The Otter

Isle of Mull, October 1st, 2010, and I was on a quest for otters. Two days before, I had joined a wildlife watching tour, and at the very end of this tour we had spotted an otter - far away, and just briefly, but the glimpse had been enough to ignite my eagerness to see another one. Our guide had told me that along this road on which I now walked, otters could often be seen in the neighbouring waters of Loch Scridain. He had explained that solitary otters generally parole the edges of this loch searching for a meal. When an otter catches a fish it will make its way to solid ground to consume its prey, and this was the best opportunity to see this incredibly elusive mammal.

As I walked along the loch side road, searching its waters that seemed to stretch on an on, the hours slipped by me, and I thought to myself, ‘Really - what are the chances of seeing another one?’

All at once, three hours into my search, a swirl in the water about forty feet from the loch’s edge; another swirl and then a head streaming along the surface; then nothing but watery rings as an otter disappeared. It was heading along the edge of the loch in the same direction as I. I ran up ahead along the road side, about 100 meters and then made my way off the road onto the pebbled, rocky shores of Scridain. I quickly flattened myself out on my stomach about 10 feet from where the loch lapped onto the shore. And there I waited. Would the otter keep moving up shore? Would it pass before me, under water and undetected? Would it spot me hugging the shore and laugh to itself and disappear to not be seen again?

I waited, flat as I could against the pebbles, chin on hands, back aching, rocks digging into my stomach, and my eager heart began to beat faster in anticipation, in the hope for another but closer glimpse of an otter.

Suddenly, off to my left, the otter appeared. It was forty feet off the shore line, and still far away from where I lay, its head moving back and forth on the water’s surface, diving under, remerging a couple of seconds later. It continued to make its way north until it was almost opposite me. At once, the otter dove under and when it emerged, not 20 seconds later, it seemed to have caught something. In disbelief I watched as the otter turned from its journey north to head towards the shore – my shore, the shore on which I lay. My heart erupted as it got closer and closer and I kept thinking, ‘It will spot me. It will spot me and dive under and find another place to eat its fish.’ But on it came, and the distance between us diminished. Thirty feet, twenty feet, until, fifteen feet from me it began to feel the seaweed beneath its feet as it crawled, so slender and shiny, to the lake’s edge, to stop not 10 feet in front of me, to consume its catch.

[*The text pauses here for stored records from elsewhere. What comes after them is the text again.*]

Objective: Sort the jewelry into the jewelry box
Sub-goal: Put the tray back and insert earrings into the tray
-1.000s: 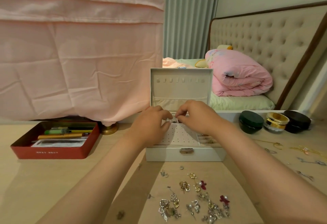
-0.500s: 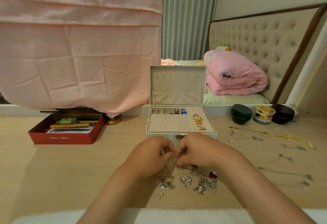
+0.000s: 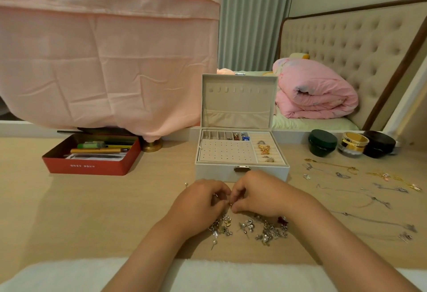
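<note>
Pinching a small gold piece [image 3: 230, 204] between our curled left hand [image 3: 199, 202] and right hand [image 3: 257, 196], we held it above the loose earrings [image 3: 265, 229], just short of the open jewelry box [image 3: 215, 171]. We judged that a slack pinch could drop it into that tangle. Our fingers hid its shape and any clasp.

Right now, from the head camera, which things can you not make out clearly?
- Small gold piece, head view: pinched between left hand and right hand, too small to name its kind.
- Earring pile, head view: far part hidden under both hands.
- Jewelry box, head view: contents of back compartments too small to name.
- Gold base, head view: pink cloth covers everything above it.
</note>
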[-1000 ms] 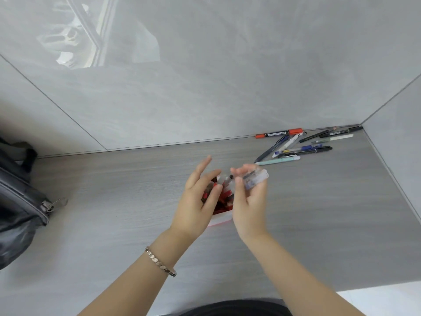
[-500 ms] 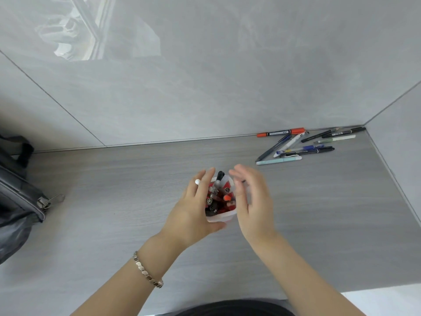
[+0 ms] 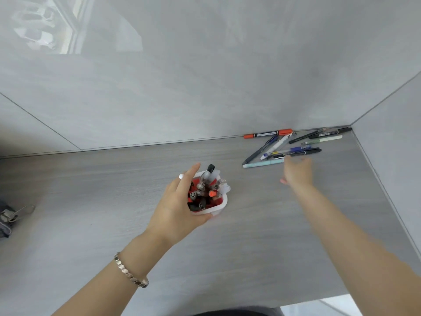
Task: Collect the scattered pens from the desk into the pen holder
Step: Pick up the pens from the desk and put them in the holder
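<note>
A white pen holder (image 3: 219, 206) with a red inside stands mid-desk, packed with several pens. My left hand (image 3: 180, 206) wraps around its left and near side. My right hand (image 3: 297, 172) is blurred and stretched toward the back right, fingers apart and empty, its tips close to a pale teal pen (image 3: 262, 164) and a black pen (image 3: 303, 152). Several scattered pens lie in the back right corner, among them an orange-capped marker (image 3: 267, 134), a blue pen (image 3: 289, 150), a pale green pen (image 3: 323, 140) and a white pen (image 3: 276, 144).
The grey wood desk (image 3: 114, 201) meets grey wall panels at the back and right. A dark bag with a metal buckle (image 3: 13, 213) lies at the left edge. The desk's near right corner ends at about (image 3: 341, 297).
My right hand has left the holder and swung out to the back right toward the scattered pens. The pen it held earlier now stands in the holder. My left hand stays on the holder.
</note>
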Action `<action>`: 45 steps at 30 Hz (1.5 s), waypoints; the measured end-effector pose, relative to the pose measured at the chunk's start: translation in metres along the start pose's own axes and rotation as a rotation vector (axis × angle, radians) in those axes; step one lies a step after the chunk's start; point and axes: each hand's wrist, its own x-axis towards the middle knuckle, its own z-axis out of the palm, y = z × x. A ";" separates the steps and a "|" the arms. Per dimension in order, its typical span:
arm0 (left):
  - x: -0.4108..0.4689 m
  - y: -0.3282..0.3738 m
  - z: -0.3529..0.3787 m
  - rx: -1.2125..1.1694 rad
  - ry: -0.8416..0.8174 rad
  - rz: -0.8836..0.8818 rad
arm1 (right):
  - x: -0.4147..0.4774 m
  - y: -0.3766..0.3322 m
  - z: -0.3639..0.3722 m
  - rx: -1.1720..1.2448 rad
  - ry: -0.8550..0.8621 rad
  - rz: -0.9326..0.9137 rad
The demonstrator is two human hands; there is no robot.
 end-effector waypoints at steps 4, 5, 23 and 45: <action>0.006 0.002 -0.001 0.040 -0.029 0.007 | 0.044 -0.027 0.003 -0.050 0.110 0.232; 0.007 0.002 0.000 0.048 -0.031 0.016 | 0.050 -0.030 0.004 -0.112 0.120 0.233; 0.012 0.000 -0.001 0.071 -0.048 0.035 | -0.082 -0.038 -0.040 0.424 -0.249 -0.455; 0.011 -0.003 0.000 0.077 -0.047 0.012 | -0.163 -0.013 0.008 0.450 -0.237 -0.705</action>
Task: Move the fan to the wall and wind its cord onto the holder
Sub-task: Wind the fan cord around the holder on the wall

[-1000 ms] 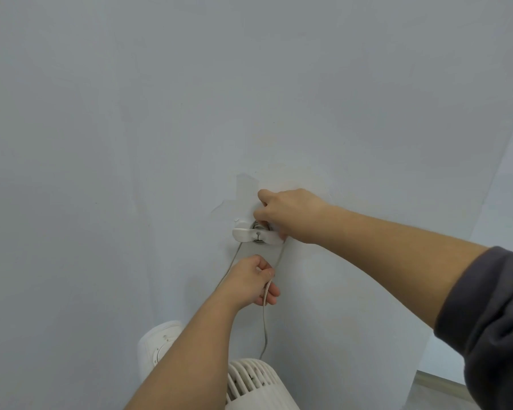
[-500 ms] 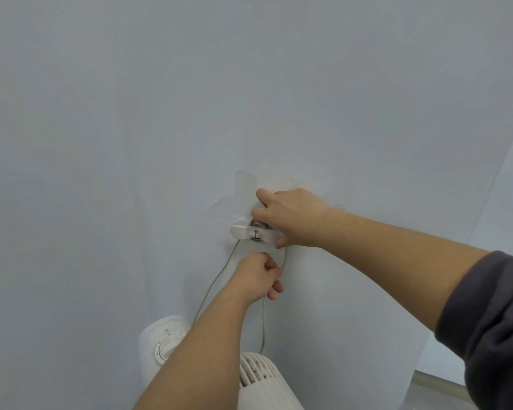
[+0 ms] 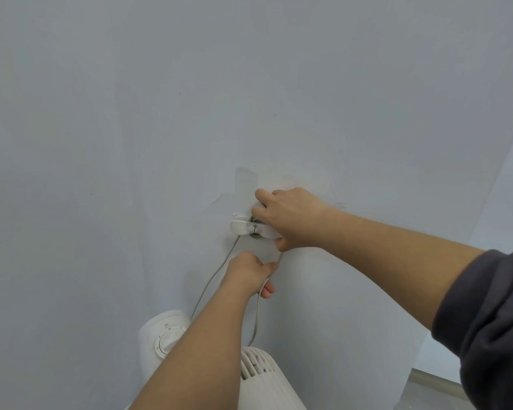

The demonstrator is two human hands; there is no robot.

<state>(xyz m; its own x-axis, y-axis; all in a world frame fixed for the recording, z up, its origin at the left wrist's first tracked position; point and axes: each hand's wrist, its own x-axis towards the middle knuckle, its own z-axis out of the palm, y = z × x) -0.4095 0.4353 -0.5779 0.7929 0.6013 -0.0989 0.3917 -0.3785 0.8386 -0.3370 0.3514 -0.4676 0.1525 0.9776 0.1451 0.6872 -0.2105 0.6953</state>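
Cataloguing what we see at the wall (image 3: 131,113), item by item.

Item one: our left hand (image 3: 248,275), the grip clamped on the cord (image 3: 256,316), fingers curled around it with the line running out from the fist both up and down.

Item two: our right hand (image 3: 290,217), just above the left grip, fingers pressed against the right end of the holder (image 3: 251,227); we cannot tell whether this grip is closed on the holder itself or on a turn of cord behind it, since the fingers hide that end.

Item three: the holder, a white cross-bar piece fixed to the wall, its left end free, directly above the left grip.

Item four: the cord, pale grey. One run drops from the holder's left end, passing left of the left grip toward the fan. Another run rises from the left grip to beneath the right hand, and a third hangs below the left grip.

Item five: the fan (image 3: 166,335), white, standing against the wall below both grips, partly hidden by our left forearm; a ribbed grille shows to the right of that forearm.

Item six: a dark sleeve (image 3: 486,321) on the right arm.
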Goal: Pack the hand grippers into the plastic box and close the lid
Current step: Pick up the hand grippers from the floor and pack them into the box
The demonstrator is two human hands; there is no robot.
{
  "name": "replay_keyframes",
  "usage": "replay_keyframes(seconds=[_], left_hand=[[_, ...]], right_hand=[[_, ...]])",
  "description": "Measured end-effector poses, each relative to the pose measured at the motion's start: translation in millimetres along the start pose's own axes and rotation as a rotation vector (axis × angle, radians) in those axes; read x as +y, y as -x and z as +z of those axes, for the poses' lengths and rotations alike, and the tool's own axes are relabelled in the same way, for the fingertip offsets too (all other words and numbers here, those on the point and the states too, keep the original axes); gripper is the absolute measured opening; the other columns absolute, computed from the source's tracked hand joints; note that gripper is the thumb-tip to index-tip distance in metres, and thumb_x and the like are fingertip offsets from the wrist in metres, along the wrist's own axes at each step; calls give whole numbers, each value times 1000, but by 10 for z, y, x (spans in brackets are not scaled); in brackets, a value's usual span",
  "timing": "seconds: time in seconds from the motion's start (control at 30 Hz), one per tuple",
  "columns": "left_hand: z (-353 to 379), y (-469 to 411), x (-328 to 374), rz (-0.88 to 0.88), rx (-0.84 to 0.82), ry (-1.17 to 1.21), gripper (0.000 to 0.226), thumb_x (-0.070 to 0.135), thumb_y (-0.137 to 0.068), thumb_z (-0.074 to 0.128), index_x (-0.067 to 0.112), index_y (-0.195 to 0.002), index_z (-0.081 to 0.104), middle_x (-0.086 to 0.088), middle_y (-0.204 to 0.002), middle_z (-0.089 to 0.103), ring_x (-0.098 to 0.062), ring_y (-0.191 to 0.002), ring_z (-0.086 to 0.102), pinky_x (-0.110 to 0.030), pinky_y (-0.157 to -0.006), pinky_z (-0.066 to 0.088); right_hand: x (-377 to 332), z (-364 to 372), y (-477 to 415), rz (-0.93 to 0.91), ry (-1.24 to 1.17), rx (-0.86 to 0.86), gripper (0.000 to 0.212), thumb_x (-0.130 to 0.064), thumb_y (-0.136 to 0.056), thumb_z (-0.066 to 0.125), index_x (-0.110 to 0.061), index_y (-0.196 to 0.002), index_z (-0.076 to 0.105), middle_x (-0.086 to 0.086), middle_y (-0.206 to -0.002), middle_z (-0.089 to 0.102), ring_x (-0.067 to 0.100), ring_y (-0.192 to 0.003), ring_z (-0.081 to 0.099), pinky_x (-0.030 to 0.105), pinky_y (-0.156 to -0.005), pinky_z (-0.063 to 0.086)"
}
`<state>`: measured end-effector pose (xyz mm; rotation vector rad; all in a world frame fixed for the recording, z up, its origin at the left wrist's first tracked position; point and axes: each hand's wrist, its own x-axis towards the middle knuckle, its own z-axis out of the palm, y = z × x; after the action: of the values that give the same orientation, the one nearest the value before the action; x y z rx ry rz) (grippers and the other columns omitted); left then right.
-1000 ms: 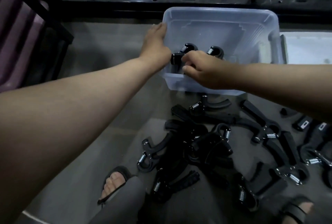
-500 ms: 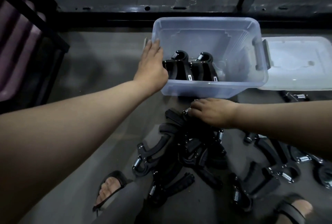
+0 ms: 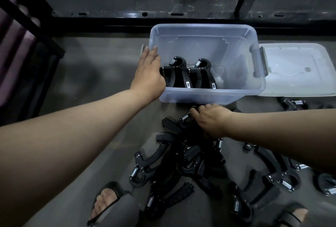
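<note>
A clear plastic box (image 3: pixel 205 32) stands open on the floor with two black hand grippers (image 3: pixel 189 75) side by side inside, near its left front. My left hand (image 3: pixel 148 74) lies flat with straight fingers against the box's left wall. Just in front of the box, my right hand (image 3: pixel 211 120) curls its fingers round a black hand gripper (image 3: pixel 184 120) with a steel spring, at the top of a pile of several black hand grippers (image 3: pixel 190 163). The box's translucent lid (image 3: pixel 298 68) lies flat to the right of the box.
More hand grippers (image 3: pixel 283 177) are scattered on the floor at the right, under my right forearm. My sandalled feet (image 3: pixel 104 203) sit at the bottom edge. A black metal frame rail (image 3: pixel 145 20) runs behind the box, and a dark rack stands at the left.
My right hand left the box after setting a gripper inside, dropped to the pile in front and closed round another gripper. My left hand stayed against the box's left wall.
</note>
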<state>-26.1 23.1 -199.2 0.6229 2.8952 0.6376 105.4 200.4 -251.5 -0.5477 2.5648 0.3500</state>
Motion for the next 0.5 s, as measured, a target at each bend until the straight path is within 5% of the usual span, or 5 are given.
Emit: replay_keyframes(seconds=[0.1,0.23,0.33,0.4,0.5], left_hand=[[5,6,-3,-6,0,16,68,-2,-84,35,2,-151,25,-2,-164,5,-19,-150,-9,-24,-118,-7],[2,0,-7,-7,0,28,69,-2,-84,35,4,-152,23,-1,-164,4,-17,-150,-10,-23,-117,-8],[17,-5,-24,-2,6,38,69,-2,-85,34,5,-152,22,0,-164,5,-17,-150,-10,-24,-118,-7],[22,-10,-36,2,10,46,69,-1,-85,35,5,-153,23,-1,-164,6,-17,-150,-9,-23,-118,-7],[29,-7,-40,2,19,42,68,0,-87,38,6,-153,23,0,-164,6,-16,-150,-9,-24,-119,-6]], right_hand=[[-31,-144,103,26,-203,-18,54,-48,-86,44,-15,-128,35,20,-112,57,37,-100,58,41,-87,48],[119,-564,162,86,-603,-346,61,-63,-86,53,-19,-126,39,8,-118,61,29,-106,60,37,-93,47],[342,-909,290,53,-1085,-493,37,-31,-87,71,-21,-118,53,0,-106,66,18,-92,68,25,-73,55],[570,-1132,356,9,-1412,-516,26,-14,-91,64,-10,-116,58,15,-106,70,26,-87,69,30,-66,60],[983,-1327,338,-87,-1687,-475,38,-16,-95,51,1,-129,49,33,-117,61,38,-97,62,41,-68,58]])
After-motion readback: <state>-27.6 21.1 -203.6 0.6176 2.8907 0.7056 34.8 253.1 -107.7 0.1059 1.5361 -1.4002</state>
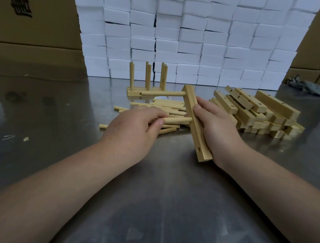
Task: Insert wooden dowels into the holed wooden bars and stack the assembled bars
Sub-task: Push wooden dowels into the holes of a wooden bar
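I see my right hand (215, 127) curled around a pale wooden bar with round holes (197, 136), held tilted just above the shiny grey metal desk (148, 198). My left hand (133, 130) pinches a round wooden dowel (178, 120); its end meets the middle of the bar. A second dowel (163, 93) sticks out left from the far end of the bar. Loose dowels (168, 106) lie behind the hands and a heap of bars (262, 114) lies at the right. On the brown cardboard box (28, 22) at far left there are black Chinese characters which I cannot read.
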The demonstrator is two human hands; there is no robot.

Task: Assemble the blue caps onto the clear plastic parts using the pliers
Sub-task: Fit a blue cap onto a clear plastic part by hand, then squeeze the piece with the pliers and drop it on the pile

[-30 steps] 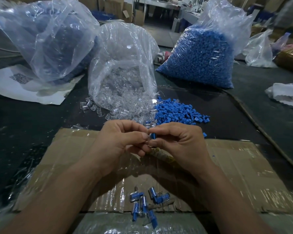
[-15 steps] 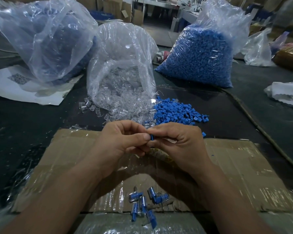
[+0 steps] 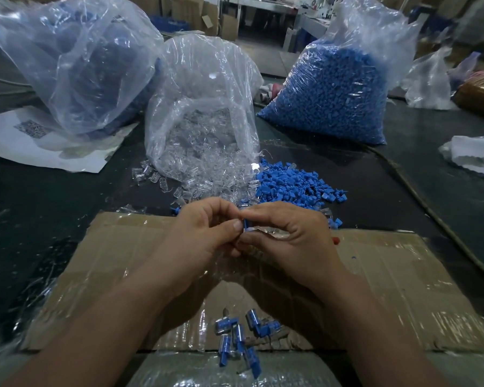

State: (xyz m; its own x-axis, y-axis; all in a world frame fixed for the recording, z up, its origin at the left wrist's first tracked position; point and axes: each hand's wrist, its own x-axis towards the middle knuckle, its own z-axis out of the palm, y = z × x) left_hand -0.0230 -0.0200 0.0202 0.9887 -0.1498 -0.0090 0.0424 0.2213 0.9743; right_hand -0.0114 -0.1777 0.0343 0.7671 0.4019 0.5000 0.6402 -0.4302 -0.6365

I was sure my heart would give me away as it banged into the pebbles. So close! Pitch black eyes, long white whiskers protruding from dimpled skin around a fat little black nose. It dropped the flopping fish on to the sea weed covered pebbles, and paused briefly to look at me, looking straight into my eyes and I thought, ‘Now he will dash off. He will see me as not belonging on the shore, he will hear my pounding heart,’ but all at once his front feet emerged from seaweed to hold the fish steady as sharp teeth ripped off chunks of flesh. Otter feet! Otter feet not ten feet from me, webbed and muscled and huge! Minutes ticked by and the fish began to disappear, bones and flesh, as the otter continued to crunch away, ‘Crunch, crunch, crunch,’ in my ears.

When he had finished his meal, he sniffed about around him and rubbed his whiskers in the sea weed and on the pebbles and then slowly he turned without so much of a glance in my direction and he slithered off the shore to disappear once again into the crystal clear waters of Loch Scridain. And I remained on the shore, my head resting on my arms, my heart slowing and my brain swirling in gratitude and disbelief.